Serena got up from her leather chair and walked to the back wall of the study. Over an oaken credenza hung a dark oil painting in a gilded frame; she removed it from the wall. Behind it was a safe.
“Why do they always hide safes behind paintings?” I asked.
“This was put here before it became clichéd to do so,” she said. “A cliché is a cliché because it’s true. You know that, Trevor.”
She spun the safe dial this way and that, entering the combination, and then she turned the lever and opened the vault door. She reached in and removed an expandable file folder and a small booklet. She returned to the desk and set them down before me.
“These are the papers that explain in detail everything I just told you,” she said, placing her hand on the file packet. “It includes the original will and the trust documents. All of it.”
“Why are you showing them to me?”
“Because I trust you. If something were to happen to me, you must follow through and redeem your legacy. You must sell this land for as much as you can get, because it is your inheritance, and you deserve it.”

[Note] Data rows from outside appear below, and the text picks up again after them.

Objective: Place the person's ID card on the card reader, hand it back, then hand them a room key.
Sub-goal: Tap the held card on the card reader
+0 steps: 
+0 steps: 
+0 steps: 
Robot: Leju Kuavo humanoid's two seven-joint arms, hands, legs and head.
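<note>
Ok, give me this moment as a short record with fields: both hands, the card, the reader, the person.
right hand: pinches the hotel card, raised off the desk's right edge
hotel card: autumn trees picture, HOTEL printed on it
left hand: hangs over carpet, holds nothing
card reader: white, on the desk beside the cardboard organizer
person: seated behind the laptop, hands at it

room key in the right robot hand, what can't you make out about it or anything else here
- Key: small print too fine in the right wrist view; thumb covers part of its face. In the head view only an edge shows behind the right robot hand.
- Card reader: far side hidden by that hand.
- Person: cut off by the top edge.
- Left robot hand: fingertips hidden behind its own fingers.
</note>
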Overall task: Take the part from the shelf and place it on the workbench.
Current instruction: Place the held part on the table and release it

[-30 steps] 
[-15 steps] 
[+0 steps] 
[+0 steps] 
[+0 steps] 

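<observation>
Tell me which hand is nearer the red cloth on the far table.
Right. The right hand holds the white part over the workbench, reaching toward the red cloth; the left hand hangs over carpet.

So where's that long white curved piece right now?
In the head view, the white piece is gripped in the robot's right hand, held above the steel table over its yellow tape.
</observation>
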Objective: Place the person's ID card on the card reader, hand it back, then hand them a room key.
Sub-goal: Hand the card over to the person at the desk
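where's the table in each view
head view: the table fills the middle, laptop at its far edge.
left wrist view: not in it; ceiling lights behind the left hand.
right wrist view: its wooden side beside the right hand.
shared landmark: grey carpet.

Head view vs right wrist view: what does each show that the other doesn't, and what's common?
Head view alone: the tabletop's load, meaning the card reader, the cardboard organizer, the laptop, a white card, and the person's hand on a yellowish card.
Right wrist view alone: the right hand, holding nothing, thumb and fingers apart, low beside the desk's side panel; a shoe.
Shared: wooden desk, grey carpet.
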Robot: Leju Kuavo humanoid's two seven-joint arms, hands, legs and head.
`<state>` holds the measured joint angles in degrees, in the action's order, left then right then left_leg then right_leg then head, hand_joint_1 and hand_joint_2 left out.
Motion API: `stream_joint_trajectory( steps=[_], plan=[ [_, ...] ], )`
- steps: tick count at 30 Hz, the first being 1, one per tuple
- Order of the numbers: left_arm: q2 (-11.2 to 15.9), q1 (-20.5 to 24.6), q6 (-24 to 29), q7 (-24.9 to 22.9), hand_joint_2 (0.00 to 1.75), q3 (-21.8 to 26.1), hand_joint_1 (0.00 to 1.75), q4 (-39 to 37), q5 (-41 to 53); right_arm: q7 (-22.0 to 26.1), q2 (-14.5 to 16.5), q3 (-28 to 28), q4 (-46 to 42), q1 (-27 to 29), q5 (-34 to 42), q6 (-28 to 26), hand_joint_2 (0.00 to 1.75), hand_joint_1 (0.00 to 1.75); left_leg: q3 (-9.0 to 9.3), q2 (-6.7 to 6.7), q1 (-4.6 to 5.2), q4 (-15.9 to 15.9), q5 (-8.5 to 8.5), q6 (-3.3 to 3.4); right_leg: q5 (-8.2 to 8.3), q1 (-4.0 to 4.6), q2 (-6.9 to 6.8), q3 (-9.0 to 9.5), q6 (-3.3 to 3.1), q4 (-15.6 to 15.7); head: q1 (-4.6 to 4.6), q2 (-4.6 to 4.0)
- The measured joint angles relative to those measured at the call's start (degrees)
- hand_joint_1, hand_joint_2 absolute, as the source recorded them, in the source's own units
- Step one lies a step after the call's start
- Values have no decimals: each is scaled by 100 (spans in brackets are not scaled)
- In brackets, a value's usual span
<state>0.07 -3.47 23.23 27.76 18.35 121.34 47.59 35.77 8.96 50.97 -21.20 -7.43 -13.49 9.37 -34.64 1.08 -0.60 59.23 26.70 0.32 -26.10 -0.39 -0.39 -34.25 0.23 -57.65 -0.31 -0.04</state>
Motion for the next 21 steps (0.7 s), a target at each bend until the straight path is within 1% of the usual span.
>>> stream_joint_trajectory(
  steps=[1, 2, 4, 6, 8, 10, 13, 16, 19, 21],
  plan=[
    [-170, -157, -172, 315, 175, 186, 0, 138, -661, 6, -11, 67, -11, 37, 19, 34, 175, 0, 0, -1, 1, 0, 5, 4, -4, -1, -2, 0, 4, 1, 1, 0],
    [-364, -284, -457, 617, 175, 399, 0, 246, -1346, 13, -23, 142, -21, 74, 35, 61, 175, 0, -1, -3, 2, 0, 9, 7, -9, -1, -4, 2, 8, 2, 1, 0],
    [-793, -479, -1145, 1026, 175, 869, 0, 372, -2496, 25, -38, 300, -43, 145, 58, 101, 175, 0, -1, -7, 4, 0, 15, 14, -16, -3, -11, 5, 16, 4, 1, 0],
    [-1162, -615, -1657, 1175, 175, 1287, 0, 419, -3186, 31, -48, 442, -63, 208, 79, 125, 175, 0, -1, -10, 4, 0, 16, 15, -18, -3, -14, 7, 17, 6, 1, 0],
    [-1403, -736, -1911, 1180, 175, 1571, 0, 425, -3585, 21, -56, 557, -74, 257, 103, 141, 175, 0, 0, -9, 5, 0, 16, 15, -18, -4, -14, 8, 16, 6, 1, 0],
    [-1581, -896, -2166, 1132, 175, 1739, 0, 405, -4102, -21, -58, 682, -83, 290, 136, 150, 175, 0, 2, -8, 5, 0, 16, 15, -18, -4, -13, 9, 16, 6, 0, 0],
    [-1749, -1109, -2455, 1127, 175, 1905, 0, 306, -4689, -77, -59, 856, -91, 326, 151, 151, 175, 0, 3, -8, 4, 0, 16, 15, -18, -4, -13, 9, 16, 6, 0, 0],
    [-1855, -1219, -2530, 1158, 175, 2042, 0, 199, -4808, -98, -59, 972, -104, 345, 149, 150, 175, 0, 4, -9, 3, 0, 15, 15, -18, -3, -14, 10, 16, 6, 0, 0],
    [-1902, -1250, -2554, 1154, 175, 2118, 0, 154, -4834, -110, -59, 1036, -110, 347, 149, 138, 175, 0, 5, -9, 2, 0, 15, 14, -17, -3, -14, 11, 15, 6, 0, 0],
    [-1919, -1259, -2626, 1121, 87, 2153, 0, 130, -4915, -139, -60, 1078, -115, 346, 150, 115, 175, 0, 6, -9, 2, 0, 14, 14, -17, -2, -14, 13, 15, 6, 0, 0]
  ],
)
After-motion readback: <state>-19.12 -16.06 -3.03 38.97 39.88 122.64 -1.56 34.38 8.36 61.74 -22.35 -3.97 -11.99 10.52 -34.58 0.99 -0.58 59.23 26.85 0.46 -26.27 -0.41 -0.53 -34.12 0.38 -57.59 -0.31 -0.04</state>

“What about Ben and Elijah and what they wanted for the land?” I asked.
“They’re dead,” she said. “What good is a promise between dead men?”
I perked up at her apparent contradiction.
“But you believe in spirits,” I said. “You talked about the ghost in the secret stairway. So if you believe in spirits, then promises between the dead people, and between the dead and the living, would be just as binding as promises between the living. Isn’t that right?”
She stiffened.
“Dead people are removed from time,” she said after a moment, “and therefore forget the urgency of temporal life. Unlike me. Who knows what might happen next?”
“What are you afraid will happen next?” I asked.
She fell silent and blinked at me several times—I like to think, appreciative of my rhetorical acumen. She sighed and tapped the file before her.
“Mother died of ALS,” she said. “There is a genetic component to it. It’s not common, but one can
be tested for the gene, so one might know.”
She stopped abruptly and raised her eyebrows.
“You have the gene?” I asked. “You’ve been tested?”
“Mother died when she was forty years old. That will likely be my fate as well.”
“I didn’t know.”
“How could you? But you see the motivation for my actions and intentions. You understand why there is some urgency.”
“Isn’t there some kind of therapy?”
“There’s no treatment. There’s no cure. There is only death. But let’s not dwell on such talk. I have instructed my attorney to draw up my will. It will name you as my sole heir. Everything I have, everything I own, will pass directly to you when I die. Not to your father or anyone else. To you.”
“Thanks,” I said, not quite fathoming the implications of her declaration.
“I want you to have the life I never had,” she said, leaning back in her chair. “I want to give it to you. But I need something in return. We call that quid pro quo. Do you know what that means?”
I shook my head.
“It’s Latin for ‘if you scratch my back, I’ll scratch yours.’ Do you like getting your back scratched, Trevor?”
“Sure,” I said hesitantly.
“So do I. What do you say to me scratching your back if you scratch mine?”
“It sounds kind of creepy, honestly,” I said, picturing her and my father dancing to Billie Holiday.